Jamais, Loewy n'abandonnera cet état d'esprit à la fois arrogant et ingénu, cette assurance de flambeur avec laquelle il décide de «redessiner» cette Amérique qui le fait tant fantasmer. Pourtant, quelle déception une fois arrivé au pays de ses rêves! Devenu simple illustrateur de mode, il s'essaie d'abord au métier d'étalagiste chez Macy's. Sans la moindre vergogne, il croit révolutionner une des devantures des célèbres magasins. Le soir même il est mis à la porte.

Commencent alors dix années de galères qui ne s'interrompront que lorsqu'un certain Sigmund Gestener lui confie sa machine à dupliquer. Nous sommes en 1929. La crise et le désespoir font rage. À partir d'un duplicateur «moche et qui sentait mauvais», Loewy façonne un nouveau prototype en argile, qui chamboule par sa silhouette profilée tout ce qui existe dans le domaine. La carrière de Loewy est lancée.

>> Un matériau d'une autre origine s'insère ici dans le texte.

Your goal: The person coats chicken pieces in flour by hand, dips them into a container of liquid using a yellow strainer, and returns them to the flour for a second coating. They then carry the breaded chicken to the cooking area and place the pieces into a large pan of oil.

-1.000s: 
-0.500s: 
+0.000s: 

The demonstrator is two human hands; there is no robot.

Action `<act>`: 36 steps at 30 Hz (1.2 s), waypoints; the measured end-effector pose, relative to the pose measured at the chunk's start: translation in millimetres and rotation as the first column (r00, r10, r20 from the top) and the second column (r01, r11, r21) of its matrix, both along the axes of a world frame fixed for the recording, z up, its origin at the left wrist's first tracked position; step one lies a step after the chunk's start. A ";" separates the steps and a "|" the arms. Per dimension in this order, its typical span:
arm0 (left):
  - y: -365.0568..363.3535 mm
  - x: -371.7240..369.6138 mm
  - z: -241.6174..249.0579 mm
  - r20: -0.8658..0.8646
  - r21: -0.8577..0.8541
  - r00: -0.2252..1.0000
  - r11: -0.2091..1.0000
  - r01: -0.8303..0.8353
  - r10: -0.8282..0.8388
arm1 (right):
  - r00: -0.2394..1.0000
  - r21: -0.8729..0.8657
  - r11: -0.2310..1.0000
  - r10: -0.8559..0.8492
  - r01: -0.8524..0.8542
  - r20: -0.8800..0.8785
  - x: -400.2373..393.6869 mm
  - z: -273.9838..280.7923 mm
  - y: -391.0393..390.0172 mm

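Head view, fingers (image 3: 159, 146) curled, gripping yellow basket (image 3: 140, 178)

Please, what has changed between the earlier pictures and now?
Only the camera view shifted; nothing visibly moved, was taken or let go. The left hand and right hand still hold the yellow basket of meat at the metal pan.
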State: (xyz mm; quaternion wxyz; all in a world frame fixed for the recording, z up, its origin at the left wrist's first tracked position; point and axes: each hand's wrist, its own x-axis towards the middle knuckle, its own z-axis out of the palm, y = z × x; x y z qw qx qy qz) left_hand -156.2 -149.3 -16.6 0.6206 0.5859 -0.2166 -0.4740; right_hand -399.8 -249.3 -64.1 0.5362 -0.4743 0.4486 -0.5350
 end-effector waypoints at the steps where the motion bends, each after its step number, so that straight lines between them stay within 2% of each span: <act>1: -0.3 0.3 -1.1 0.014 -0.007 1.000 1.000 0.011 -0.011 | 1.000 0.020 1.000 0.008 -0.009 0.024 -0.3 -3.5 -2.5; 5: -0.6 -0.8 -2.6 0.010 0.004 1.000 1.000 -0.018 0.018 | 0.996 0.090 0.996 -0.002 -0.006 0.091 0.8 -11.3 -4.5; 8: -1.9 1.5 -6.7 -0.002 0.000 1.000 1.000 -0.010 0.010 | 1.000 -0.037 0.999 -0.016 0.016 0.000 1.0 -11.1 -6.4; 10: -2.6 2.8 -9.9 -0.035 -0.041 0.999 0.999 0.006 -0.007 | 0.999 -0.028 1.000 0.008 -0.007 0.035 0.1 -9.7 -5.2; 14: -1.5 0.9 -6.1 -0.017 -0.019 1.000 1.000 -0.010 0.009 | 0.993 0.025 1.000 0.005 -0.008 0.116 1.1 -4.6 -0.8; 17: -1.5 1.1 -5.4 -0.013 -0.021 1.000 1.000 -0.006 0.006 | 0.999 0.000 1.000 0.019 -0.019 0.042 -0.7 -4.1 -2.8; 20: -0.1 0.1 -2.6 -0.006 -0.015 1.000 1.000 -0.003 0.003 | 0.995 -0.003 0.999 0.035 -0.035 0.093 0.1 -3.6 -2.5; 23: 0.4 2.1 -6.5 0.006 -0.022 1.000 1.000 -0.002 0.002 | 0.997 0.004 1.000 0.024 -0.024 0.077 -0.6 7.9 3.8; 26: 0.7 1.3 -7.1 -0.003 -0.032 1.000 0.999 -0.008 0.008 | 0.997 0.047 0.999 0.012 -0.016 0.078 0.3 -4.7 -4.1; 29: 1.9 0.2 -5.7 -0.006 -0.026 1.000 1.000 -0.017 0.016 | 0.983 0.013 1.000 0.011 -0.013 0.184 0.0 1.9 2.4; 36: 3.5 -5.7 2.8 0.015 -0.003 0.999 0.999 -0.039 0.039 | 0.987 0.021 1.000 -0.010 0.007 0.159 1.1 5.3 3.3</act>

Entre ses mains, les plus simples appareils ménagers, réfrigérateurs, grille-pain, etc., deviennent des icônes d'élégance et de modernisme.

En réalité, sa grande intuition date de ses premiers pas aux États-Unis. L'émigrant français fasciné par son pays d'accueil découvre une nation jeune et industrieuse. À l'époque, la Ford T, dont un modèle unique sort d'usine chaque minute, n'est disponible qu'en une seule couleur: le noir. Loewy se demande simplement comment un pays aussi juvénile, puissant et dynamique que l'Amérique peut consommer des produits aussi grossiers, maladroits, bruyants et puants. Les quatre parasites de Loewy? le bruit, les vibrations, la résistance à l'eau ou à l'air et enfin les odeurs.

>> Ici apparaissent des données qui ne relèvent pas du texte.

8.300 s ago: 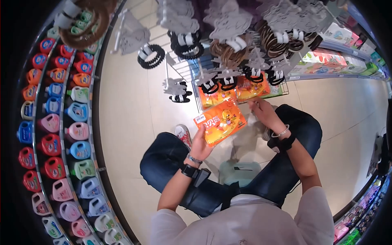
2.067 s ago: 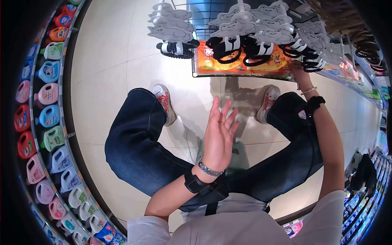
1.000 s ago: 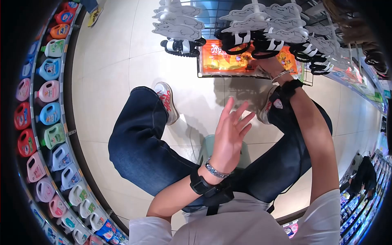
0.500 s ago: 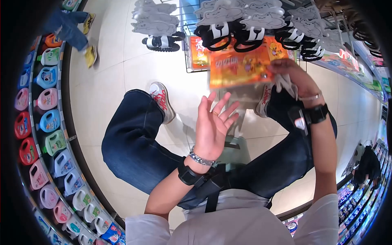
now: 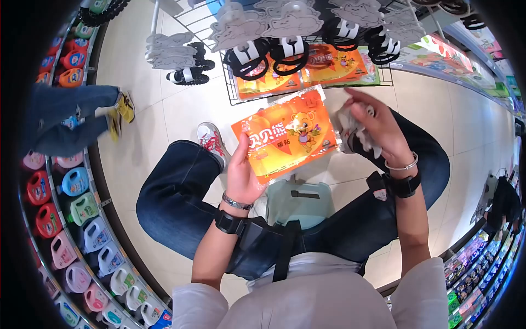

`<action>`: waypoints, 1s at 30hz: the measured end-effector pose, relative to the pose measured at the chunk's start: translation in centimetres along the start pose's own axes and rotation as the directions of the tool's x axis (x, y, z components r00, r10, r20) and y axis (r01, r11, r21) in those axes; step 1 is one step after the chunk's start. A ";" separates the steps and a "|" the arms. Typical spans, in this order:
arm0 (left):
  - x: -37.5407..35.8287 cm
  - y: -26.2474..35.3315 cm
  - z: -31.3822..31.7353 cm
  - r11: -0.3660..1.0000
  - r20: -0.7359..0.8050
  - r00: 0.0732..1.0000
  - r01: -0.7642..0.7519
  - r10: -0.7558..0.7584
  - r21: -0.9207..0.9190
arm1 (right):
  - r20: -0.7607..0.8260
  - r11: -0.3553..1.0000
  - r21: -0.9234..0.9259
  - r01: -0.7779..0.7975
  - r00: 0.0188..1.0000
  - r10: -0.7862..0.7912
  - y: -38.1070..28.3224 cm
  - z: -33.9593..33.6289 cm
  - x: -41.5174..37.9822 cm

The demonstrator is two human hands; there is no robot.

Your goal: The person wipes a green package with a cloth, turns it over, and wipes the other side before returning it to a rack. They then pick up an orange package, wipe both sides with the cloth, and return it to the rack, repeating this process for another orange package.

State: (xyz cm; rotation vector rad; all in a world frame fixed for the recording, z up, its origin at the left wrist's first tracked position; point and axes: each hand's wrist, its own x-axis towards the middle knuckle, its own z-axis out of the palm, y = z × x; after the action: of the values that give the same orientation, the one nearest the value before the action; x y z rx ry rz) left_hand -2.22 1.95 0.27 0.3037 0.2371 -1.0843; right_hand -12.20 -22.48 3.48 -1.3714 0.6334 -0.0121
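My left hand point(image 5: 245, 174) grips an orange heat-patch packet point(image 5: 282, 143) by its left end, thumb on the printed front and fingers behind. A cartoon bear and white lettering face up on it. Just right of the packet, my right hand point(image 5: 382, 123) is closed around a crumpled grey-white cloth point(image 5: 356, 129), fingers apart from the packet. More orange packets point(image 5: 337, 64) lie in the wire basket point(image 5: 312, 90) beyond my hands.
Black hair ties point(image 5: 290, 57) on grey cat-shaped cards hang above the basket. A pale green stool point(image 5: 301, 203) stands between my legs. Detergent bottles point(image 5: 82, 208) line the left shelf, where a person in jeans point(image 5: 71, 118) stands. Another person in dark clothes point(image 5: 501, 203) is far right.
The packet has passed from my right hand into my left, coming nearer and tilting. My left hand has closed on it; my right has moved back with the cloth. The person at left has shifted.
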 end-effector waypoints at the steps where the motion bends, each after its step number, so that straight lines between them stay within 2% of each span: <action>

Bientôt, en vrai pionnier du marketing qui est persuadé que «la laideur se vend mal», il réinvente la bouteille de Coca-Cola, profile les locomotives de la Pennsylvania Railroad, redessine le transatlantique Princess Ann, conçoit l'intérieur du supersonique Concorde, celui de la capsule Skylab, sans oublier les logos de BP, Shell, Exxon, des Petit-Beurre LU et le sigle savamment penché de New Man qui se lit de bas en haut et inversement. Il fait la couverture du Time en 1949 en grand capitaine d'industrie qui endosse l'émergence du premier véritable style américain: le «Streamline». Entre ses mains, les plus simples appareils ménagers, réfrigérateurs, grille-pain, etc., deviennent des icônes d'élégance et de modernisme.

Il mettra également son génie visionnaire au service des automobiles et notamment pour la marque Studebaker. Son credo? Que ses monstres aérodynamiques donnent l'impression de vitesse même à l'arrêt. C'est ainsi que naissent en 1953 la Starliner ou l'Avanti. Les courbes de ces déesses de la route sont sensuelles, les carrosseries allégées, les formes simplifiées. En France, c'est la 2CV qui triomphe…

Somme toute, on s'aperçoit que l'œuvre de Loewy se lit comme un catalogue du XXe siècle. Sa vision du monde est nette, optimiste, fluide. Loewy voudrait vivre sur une planète qui a horreur du laid. Sa conception du bonheur glisse sans aspérités sur des formules dont il a le secret, tel «tous les objets peuvent être redessinés sauf les cercueils et les grenades». Comme dit de lui Philippe Starck son fils spirituel: «Si Dieu a créé le monde, Loewy l'a rendu vivable.» Finalement, Loewy aura inventé le petit rien qui fait tout… Son seul regret? «N'avoir pas créé l'œuf, cette forme parfaite.»